Why I wrote this book
One of the motivations I prepared the content for the Five Keys to Well-being with was to address the “image problem” yoga has as “difficult-to-do” and as an ” esoteric practice”. I continuously encounter and notice such perceptions of yoga amongst the general public.
A lot of people are so sure that yoga is difficult, un-doable, not accessible to most people, that they never bother to try it. Typical enquiries expressed by potential clients writing emails, or voiced to me in person, is a fear or concern that they wouldn’t be able to physically do yoga. That they are too old, too stiff, have too many injuries, can’t sit still and think of nothing, and so on. This is largely to do with the media, and the yoga freternity itself, that publishes streams of impossibly gymnastic yoga postures done by athletic individuals.
At dinner parties when I am introduced as a yoga teacher, or when I bump into a person in the village grocery shop or super market, and in emails, talk about yoga usually begins with “I am interested in yoga but would I manage it as I cannot stand on my head, bend much, touch my toes etc. etc”. Or many persons fear their age, poor condition, chronic injuries or disabilities will prevent them from doing any yoga at all.
Considering the beauty of yoga poses, presented by beautiful people or a select few supermodels and super whatever people as idealised, stylised exceptions rather than as “ordinary” people one can only have compassion for individuals who feel they have too many limitations to do yoga. A lot of people also still believe that yoga is dangerous, esoteric, weird, and counter to orthodox religion. Yoga is different to the norm, which is precisely it’s strength. All its positions, breathing techniques, mindfulness, everything, runs contrary to commonly held Western beliefs, as much of this norm simply does not consider simple, holistic health as a starting point. There is also the fact that much of yoga, and holistic health, is based on “unseen” principles of chakras, nadir’s (meridians) and such aspects that are not acknowledged by mainstream medicine and science. Fortunately, for large portions of the people of the world, the times have changed, and are a-changing. Studies are proving that yoga “works” and its benefits are promoted by many high profile athletes, celebrities, and businessmen.

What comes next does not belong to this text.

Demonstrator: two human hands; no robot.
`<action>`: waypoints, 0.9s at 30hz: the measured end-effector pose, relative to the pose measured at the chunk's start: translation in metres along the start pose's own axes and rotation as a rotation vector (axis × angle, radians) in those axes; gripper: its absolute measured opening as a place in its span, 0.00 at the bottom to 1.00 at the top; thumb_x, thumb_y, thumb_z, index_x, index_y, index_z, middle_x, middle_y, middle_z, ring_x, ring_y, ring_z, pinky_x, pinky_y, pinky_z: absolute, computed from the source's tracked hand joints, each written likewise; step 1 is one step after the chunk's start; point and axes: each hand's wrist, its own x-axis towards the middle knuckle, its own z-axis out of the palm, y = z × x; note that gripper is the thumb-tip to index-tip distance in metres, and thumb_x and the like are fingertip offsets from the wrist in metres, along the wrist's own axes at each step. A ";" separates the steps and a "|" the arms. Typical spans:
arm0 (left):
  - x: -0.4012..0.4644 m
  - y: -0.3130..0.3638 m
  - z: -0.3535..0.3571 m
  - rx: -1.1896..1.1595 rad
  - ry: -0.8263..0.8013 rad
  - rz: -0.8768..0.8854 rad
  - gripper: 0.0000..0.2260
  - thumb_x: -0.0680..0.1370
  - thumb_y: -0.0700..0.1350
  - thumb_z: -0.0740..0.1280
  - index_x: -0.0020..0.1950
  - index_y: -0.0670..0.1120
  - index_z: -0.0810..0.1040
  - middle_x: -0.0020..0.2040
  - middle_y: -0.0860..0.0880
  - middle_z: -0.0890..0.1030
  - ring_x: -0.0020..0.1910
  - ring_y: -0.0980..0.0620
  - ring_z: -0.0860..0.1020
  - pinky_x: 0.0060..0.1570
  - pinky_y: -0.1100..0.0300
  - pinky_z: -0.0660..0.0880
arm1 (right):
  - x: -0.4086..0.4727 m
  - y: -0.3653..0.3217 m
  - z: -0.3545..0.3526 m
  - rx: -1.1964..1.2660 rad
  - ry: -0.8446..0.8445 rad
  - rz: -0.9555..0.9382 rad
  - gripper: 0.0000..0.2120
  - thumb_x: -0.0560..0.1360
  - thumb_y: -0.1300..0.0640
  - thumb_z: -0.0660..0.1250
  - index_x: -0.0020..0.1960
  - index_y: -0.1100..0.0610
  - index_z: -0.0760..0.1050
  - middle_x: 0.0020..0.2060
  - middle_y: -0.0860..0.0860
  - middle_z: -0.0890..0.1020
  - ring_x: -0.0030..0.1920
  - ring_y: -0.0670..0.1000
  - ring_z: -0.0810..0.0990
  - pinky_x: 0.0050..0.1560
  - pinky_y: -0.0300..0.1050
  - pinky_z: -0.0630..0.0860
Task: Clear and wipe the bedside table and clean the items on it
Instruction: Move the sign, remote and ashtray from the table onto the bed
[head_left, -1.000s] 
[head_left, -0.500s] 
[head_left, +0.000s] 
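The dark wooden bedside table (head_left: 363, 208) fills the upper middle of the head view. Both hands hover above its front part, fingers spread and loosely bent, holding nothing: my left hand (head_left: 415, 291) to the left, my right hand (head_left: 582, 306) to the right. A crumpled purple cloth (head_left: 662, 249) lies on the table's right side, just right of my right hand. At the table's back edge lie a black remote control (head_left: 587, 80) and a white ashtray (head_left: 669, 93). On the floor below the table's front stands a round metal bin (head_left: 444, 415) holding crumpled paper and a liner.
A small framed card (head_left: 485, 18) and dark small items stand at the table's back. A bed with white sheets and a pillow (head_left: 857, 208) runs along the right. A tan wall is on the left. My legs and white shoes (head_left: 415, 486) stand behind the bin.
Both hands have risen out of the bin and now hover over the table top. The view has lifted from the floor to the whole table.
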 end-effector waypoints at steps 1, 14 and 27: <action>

As a yoga teacher I aim to present yoga in a clean, clear, simple and do-able way. Despite that readers of the Five Keys that are new to yoga may find its principles radically different, which is simply because the norm of the world as we know it is often so far removed from holistic bodymind well-being. Experienced yogi’s and yoga teachers will notice and absence of the hidden world of yoga, the chakras and nadis, this area falls beyond the scope of what yoga can be, and mean to, so many more people, when it is promoted as more do-able, and less weird.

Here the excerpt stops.